### EXERCISE PROMPT
Some of the lines below need repeating. Reproduce exactly those between the lines holding "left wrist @" and "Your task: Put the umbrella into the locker", inclusive.

**** DATA PROVIDED

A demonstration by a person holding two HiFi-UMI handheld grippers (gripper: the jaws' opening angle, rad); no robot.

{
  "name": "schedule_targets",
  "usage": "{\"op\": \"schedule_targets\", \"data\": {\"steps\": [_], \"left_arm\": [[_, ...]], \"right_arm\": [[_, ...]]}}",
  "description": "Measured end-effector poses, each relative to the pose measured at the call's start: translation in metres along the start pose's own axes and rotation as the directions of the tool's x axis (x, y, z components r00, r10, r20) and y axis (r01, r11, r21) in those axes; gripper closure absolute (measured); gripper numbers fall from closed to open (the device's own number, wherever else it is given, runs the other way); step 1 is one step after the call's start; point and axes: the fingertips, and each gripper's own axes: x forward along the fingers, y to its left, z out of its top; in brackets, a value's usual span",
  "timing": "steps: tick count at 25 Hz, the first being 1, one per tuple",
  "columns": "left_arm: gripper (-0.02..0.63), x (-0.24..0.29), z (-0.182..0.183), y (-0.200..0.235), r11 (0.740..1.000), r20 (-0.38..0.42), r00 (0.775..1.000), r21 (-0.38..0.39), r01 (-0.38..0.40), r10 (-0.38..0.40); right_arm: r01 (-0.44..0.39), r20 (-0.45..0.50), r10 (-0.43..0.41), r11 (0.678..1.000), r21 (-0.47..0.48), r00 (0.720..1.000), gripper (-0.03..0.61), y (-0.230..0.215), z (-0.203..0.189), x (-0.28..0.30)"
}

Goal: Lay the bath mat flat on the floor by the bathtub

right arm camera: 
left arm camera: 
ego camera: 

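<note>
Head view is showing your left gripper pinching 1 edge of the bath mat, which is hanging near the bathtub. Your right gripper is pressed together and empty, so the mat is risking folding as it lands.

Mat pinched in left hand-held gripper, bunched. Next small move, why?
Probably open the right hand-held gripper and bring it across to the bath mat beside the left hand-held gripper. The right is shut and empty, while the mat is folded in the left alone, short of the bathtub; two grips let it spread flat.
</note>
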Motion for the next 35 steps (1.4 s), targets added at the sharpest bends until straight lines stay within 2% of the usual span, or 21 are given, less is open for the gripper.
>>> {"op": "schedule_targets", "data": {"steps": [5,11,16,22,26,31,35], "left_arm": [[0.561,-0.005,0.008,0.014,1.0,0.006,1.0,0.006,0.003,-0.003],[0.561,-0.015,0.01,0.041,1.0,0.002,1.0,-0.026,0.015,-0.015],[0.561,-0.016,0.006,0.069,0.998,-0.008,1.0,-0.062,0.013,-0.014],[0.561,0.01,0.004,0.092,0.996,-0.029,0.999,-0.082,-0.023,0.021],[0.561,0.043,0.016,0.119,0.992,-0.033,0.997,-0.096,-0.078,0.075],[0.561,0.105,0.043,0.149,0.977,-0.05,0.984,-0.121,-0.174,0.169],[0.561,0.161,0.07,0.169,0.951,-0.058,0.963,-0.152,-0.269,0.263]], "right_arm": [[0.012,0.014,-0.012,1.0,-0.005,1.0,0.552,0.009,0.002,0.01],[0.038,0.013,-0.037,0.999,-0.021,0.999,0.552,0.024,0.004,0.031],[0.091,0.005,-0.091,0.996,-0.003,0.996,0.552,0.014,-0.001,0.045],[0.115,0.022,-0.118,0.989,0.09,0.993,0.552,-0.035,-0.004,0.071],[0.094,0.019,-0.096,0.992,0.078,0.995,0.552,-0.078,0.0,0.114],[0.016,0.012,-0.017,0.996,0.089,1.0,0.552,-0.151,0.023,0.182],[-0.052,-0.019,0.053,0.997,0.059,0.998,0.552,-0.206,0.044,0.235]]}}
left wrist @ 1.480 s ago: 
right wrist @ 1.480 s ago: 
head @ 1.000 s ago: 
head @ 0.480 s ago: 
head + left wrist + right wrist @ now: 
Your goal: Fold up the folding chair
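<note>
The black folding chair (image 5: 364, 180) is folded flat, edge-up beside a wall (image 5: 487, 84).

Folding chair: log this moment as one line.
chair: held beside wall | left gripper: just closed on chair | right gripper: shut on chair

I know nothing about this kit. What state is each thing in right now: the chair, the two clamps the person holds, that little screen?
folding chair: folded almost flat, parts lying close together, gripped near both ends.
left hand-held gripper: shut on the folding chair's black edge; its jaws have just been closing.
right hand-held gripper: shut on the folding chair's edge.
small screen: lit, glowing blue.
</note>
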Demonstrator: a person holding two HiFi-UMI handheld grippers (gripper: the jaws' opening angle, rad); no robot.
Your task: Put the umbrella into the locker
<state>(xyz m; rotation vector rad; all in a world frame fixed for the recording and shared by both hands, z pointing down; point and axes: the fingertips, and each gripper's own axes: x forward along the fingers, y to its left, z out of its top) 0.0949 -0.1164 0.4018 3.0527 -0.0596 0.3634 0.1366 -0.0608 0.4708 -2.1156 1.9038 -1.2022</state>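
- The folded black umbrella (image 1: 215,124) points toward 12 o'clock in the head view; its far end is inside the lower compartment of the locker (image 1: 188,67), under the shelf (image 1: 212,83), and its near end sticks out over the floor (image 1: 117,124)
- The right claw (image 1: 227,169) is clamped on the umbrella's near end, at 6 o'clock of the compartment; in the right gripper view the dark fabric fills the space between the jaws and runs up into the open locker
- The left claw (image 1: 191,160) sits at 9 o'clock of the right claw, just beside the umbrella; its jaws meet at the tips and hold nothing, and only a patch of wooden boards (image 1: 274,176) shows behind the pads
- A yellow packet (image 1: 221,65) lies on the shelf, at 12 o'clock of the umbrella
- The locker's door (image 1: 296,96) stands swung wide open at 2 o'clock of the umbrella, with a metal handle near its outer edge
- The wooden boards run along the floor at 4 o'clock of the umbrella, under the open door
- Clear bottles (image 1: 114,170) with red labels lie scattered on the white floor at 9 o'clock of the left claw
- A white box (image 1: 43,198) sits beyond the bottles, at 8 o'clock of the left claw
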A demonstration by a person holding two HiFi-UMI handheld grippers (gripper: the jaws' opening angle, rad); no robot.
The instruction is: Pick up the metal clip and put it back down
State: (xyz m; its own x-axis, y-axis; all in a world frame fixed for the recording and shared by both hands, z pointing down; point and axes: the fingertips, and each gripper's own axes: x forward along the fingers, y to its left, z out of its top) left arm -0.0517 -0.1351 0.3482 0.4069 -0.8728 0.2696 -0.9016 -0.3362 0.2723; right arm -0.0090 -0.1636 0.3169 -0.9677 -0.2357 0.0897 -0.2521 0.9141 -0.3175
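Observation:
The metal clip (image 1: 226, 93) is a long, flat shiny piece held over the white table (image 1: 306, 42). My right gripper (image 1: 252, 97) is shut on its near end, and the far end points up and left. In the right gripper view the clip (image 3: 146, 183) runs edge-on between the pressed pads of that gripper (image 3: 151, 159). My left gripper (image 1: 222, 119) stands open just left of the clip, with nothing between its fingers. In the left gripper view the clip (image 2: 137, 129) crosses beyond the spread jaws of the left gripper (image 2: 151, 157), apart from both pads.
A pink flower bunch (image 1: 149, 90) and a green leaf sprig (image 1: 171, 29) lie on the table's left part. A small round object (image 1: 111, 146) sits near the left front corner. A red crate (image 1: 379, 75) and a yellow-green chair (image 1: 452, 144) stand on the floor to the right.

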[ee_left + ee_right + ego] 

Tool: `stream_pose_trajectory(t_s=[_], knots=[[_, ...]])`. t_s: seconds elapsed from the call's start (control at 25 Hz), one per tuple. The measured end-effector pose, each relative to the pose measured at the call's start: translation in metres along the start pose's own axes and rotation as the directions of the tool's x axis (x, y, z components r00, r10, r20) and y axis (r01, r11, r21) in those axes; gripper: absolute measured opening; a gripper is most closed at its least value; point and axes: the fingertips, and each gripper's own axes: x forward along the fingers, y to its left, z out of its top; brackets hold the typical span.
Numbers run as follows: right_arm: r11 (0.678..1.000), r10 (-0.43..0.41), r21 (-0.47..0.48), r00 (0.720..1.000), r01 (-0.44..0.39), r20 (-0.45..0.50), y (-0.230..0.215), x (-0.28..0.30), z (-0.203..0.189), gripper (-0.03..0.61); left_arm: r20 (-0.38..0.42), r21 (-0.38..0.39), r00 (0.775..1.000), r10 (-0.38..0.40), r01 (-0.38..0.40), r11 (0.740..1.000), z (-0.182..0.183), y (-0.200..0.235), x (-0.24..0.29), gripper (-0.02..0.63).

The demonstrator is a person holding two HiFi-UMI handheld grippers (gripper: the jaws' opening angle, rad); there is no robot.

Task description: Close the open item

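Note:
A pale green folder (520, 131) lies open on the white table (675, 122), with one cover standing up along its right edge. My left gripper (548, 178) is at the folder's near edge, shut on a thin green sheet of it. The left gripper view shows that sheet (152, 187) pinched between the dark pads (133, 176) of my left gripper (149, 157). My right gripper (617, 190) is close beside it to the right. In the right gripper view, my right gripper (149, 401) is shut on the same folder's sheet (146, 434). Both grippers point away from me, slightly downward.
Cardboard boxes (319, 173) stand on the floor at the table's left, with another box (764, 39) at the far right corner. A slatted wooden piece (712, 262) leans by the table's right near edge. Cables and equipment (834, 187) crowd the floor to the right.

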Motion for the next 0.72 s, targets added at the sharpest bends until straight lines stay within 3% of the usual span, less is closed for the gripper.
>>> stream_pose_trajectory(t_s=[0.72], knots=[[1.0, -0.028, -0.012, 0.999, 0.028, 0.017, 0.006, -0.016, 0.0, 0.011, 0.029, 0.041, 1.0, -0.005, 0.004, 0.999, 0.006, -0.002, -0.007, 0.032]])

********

### RESPONSE FOR THIS EXERCISE
left wrist @ 1.480 s ago: 
right wrist @ 1.480 s ago: 
head @ 1.000 s ago: 
head @ 0.480 s ago: 
head + left wrist + right wrist @ now: 
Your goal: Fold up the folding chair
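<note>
The black folding chair (image 5: 364, 180) is folded flat, edge-up beside a wall (image 5: 487, 84).

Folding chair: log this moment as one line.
chair: held beside wall | left gripper: just closed on chair | right gripper: shut on chair

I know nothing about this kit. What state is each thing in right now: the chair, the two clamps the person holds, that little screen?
folding chair: folded almost flat, parts lying close together, gripped near both ends.
left hand-held gripper: shut on the folding chair's black edge; its jaws have just been closing.
right hand-held gripper: shut on the folding chair's edge.
small screen: lit, glowing blue.
</note>
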Demonstrator: a person holding two HiFi-UMI handheld grippers (gripper: the jaws' opening angle, rad); no robot.
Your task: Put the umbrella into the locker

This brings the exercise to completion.